Would you set down all of the entries below exactly as they stand?
====
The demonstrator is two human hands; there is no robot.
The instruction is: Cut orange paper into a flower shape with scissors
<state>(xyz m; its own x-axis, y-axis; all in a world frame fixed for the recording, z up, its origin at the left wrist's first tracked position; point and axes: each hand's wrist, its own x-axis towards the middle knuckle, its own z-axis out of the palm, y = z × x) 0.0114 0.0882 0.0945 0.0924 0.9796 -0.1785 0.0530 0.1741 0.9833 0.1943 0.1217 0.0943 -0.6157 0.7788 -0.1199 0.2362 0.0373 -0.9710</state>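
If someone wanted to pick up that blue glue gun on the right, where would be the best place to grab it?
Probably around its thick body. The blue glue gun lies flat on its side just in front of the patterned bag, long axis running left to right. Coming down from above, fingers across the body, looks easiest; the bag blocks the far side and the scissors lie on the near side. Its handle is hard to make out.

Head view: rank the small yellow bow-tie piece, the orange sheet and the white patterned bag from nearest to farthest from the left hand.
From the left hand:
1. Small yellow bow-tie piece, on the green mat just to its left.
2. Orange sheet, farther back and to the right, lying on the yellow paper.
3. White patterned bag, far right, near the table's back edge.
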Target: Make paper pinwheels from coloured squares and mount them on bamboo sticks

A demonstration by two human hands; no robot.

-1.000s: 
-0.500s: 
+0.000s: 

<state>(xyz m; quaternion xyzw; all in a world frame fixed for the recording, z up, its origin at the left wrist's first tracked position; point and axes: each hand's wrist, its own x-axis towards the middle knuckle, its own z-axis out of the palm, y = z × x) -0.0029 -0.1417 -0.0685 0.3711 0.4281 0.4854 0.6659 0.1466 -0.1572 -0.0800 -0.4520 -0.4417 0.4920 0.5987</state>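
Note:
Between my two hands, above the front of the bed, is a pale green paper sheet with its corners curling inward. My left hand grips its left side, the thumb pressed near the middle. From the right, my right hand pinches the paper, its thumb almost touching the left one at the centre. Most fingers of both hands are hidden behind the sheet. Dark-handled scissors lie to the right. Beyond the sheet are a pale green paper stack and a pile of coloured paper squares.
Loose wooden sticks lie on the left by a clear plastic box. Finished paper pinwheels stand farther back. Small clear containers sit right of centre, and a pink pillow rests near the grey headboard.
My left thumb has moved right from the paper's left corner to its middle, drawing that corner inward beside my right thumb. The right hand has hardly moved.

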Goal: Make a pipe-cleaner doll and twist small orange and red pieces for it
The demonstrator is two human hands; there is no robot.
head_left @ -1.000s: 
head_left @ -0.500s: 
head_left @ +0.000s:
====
- **ANSWER FOR THE TASK**:
The demonstrator is two human hands; there is no robot.
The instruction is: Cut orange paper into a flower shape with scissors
<state>(xyz m; its own x-axis, y-axis; all in a world frame fixed for the recording, z up, its origin at the left wrist's first tracked position; point and axes: each hand's wrist, its own x-axis towards the middle knuckle, its own z-axis out of the palm, y = z × x) 0.0114 0.0882 0.0945 0.0924 0.9796 -0.1785 0.0530 0.1741 0.9833 0.1943 0.1217 0.0943 -0.6157 0.7788 -0.1199 0.2362 0.0373 -0.9710</state>
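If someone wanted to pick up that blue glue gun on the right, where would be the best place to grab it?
Probably around its thick body. The blue glue gun lies flat on its side just in front of the patterned bag, long axis running left to right. Coming down from above, fingers across the body, looks easiest; the bag blocks the far side and the scissors lie on the near side. Its handle is hard to make out.

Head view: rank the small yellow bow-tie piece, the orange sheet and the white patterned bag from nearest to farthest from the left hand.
From the left hand:
1. Small yellow bow-tie piece, on the green mat just to its left.
2. Orange sheet, farther back and to the right, lying on the yellow paper.
3. White patterned bag, far right, near the table's back edge.
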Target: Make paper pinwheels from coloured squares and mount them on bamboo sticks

A demonstration by two human hands; no robot.

-1.000s: 
-0.500s: 
+0.000s: 

<state>(xyz m; quaternion xyzw; all in a world frame fixed for the recording, z up, its origin at the left wrist's first tracked position; point and axes: each hand's wrist, its own x-axis towards the middle knuckle, its own z-axis out of the palm, y = z × x) -0.0029 -0.1417 -0.0685 0.3711 0.4281 0.4854 0.6659 0.1466 -0.1572 -0.0800 -0.4520 -0.4417 0.4920 0.5987</state>
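Note:
Between my two hands, above the front of the bed, is a pale green paper sheet with its corners curling inward. My left hand grips its left side, the thumb pressed near the middle. From the right, my right hand pinches the paper, its thumb almost touching the left one at the centre. Most fingers of both hands are hidden behind the sheet. Dark-handled scissors lie to the right. Beyond the sheet are a pale green paper stack and a pile of coloured paper squares.
Loose wooden sticks lie on the left by a clear plastic box. Finished paper pinwheels stand farther back. Small clear containers sit right of centre, and a pink pillow rests near the grey headboard.
My left thumb has moved right from the paper's left corner to its middle, drawing that corner inward beside my right thumb. The right hand has hardly moved.
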
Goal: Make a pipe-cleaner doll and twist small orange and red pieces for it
The demonstrator is two human hands; there is no robot.
head_left @ -1.000s: 
head_left @ -0.500s: 
head_left @ +0.000s:

The output for this exercise is complete.